Predicting Basketball Games Using Statistics

Uriel Eckmann

Problem Statement

Basketball is an incredible game. It changes from year to year as teams develop new offensive schemes, and players develop incredible skills to get an edge over their opponents. As such, data analytics and data science can help players and coaches develop ways to adjust their gameplan to be unique to every single opponent, as well as help players determine what skills they should be focusing on. Simultaneously, predicting the outcomes of NBA games is a huge business, and the data from individual games can be used to predict the outcomes of upcoming matchups between two teams. So, we're looking to answer 2 questions here.

Can we use data to determine what parts of the game are most important?
Can we build a useful classification model that can accurately determine the outcomes of games?

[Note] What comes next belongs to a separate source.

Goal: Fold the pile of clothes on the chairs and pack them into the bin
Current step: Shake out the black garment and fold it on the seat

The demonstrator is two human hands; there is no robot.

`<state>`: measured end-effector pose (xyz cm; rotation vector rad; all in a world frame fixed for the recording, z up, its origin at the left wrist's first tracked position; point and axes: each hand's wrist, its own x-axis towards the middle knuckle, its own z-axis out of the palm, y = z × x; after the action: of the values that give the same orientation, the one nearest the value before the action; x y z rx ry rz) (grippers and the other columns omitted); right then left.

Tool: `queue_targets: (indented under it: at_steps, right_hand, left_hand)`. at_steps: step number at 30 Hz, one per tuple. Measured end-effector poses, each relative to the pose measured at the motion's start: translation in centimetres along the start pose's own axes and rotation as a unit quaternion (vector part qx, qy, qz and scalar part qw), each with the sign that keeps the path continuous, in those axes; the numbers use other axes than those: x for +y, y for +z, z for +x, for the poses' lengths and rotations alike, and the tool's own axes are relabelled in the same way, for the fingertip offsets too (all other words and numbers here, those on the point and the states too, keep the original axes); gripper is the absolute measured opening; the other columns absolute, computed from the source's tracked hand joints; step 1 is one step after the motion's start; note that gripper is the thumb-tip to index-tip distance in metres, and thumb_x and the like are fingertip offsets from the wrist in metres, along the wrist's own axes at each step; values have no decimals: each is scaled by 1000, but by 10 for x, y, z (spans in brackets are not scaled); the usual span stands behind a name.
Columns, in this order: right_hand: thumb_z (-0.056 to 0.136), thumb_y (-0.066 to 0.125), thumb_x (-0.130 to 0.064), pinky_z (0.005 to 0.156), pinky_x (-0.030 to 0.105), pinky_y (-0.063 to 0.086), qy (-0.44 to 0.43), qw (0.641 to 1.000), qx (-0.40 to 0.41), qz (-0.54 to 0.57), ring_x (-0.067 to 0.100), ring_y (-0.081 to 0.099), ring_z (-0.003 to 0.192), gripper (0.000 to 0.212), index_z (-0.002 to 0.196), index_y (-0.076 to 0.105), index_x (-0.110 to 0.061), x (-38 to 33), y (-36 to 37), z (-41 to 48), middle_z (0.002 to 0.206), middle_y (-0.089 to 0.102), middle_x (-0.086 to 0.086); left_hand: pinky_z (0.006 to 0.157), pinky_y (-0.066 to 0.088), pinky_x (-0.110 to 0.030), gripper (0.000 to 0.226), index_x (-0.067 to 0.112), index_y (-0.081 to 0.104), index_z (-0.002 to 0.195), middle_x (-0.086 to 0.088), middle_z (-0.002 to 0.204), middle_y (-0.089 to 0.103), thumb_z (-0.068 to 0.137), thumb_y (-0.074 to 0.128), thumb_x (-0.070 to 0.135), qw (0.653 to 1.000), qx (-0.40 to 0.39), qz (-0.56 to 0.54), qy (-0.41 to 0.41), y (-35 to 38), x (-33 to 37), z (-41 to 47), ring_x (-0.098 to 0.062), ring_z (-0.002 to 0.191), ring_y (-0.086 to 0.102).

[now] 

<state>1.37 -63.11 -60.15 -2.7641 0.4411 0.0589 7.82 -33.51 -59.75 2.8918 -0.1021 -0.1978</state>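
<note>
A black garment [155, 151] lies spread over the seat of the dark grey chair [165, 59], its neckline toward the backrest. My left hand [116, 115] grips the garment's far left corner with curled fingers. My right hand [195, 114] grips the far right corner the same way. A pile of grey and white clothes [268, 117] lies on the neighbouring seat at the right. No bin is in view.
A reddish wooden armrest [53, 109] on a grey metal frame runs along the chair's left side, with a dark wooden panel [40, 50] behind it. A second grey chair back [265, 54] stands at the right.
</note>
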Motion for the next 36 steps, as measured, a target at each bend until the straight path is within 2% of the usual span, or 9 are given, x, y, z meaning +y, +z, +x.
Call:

In a certain sense, every game is a toss up. Each team has a 50/50 shot of winning the game. That's not necessarily the reality, but that does tell us what we're searching for when it comes to the success of our models - if our models can predict game winners with more the 50% accuracy.

Executive Summary

Our goal here is to create an accurate model that will predict game winners using data from previous games as well the game itself after the fact.

Workflow

Data Collection

The data for this project was collected from Basketball-reference.com. This is a database of every professional game going back more than 50 years worth of data. Because I wanted to focus on how the modern game is approached, I utilized data from the 2017 - 2018 and 2018 - 2019 seasons. In order to collect this data, I built three custom webscrapers designed to be able to collect entire seasons' worth of data at time. This was broken down into 4 parts:

The webscraper that collected regular season standings. This webpage has a table of all 30 teams and their standings over the course of the season. This contained valuable information, which helped to build the next webscraper,
The webscraper that collected individual team schedules. This webpage has a table with all 82 games for a team in any given season. This table provided more valuable information, such as game results, opponents, and the date of each game. This information then helped with the final webscraper,
The webscraper that collected individual player and team statistics from every game. This included statistics from both teams, and had over 30 different relevant statistics for every individual player who played in that game.
The final piece was a function that used all 3 webscrapers to collect data from all 1,230 games of the regular season. These webscrapers can work on any season, all they need is for the user to specify what season they want data from. It is important to note that this function has a built in timer that slows down the webscrape, since basketball reference is providing a free service for us.

Data Exploration

After collecting our data, we were able to investigate all of the different statistics and determine which of these will be most useful for our investigations. Our models are going to be using team data, so it's important to recognize how individual player statistics are aggregated for the team, and which statistics will be most important. It should be noted that basketball is a game of points - it doesn't matter if you win by 1 or by 50. As such, that data can interfere with our models, since if one team's point totals are greater than their opponents, our models will be able to infer who will win with that. We want to avoid all data leakage, so our models predicting games that are already over will highlight the other aspects of the game besides scoring points. This also includes team aggregates that are based on points, such as offensive and defensive rating. Additionally, there was the Box Plus/Minus stat, which only considers individual players, and is not applied to team play. Exploring how best to apply that stat to team overall performance was quite the challenge.

Observations

After building several models from our data, one thing has become clear - defense may be more important than offense. The phrase "The best defense is a good offense" is very true, because it doesn't matter how many points you score if your opponent outscores you. Our models highlighted how bad defense can be more impactful than a good offense. Our models that utilized data from earlier games also picked up on which teams are the best teams in recent years, giving them more weight as being winning teams.

Issues

Building a custom webscrape was extremely arduous, and created a whole number of challenges. Working with the blend of Python and HTML was really interesting, and I had never built a webscraper with such intricate detail like that before. Additionally, the nature of our data made organizing it for modeling quite the challenge. Each row had to be matched up with the proper opponent, and each row had to be repeated- once with the home team first, then again with the away team first.

Data Dictionary

This data dictionary provides information for every column in the dataset.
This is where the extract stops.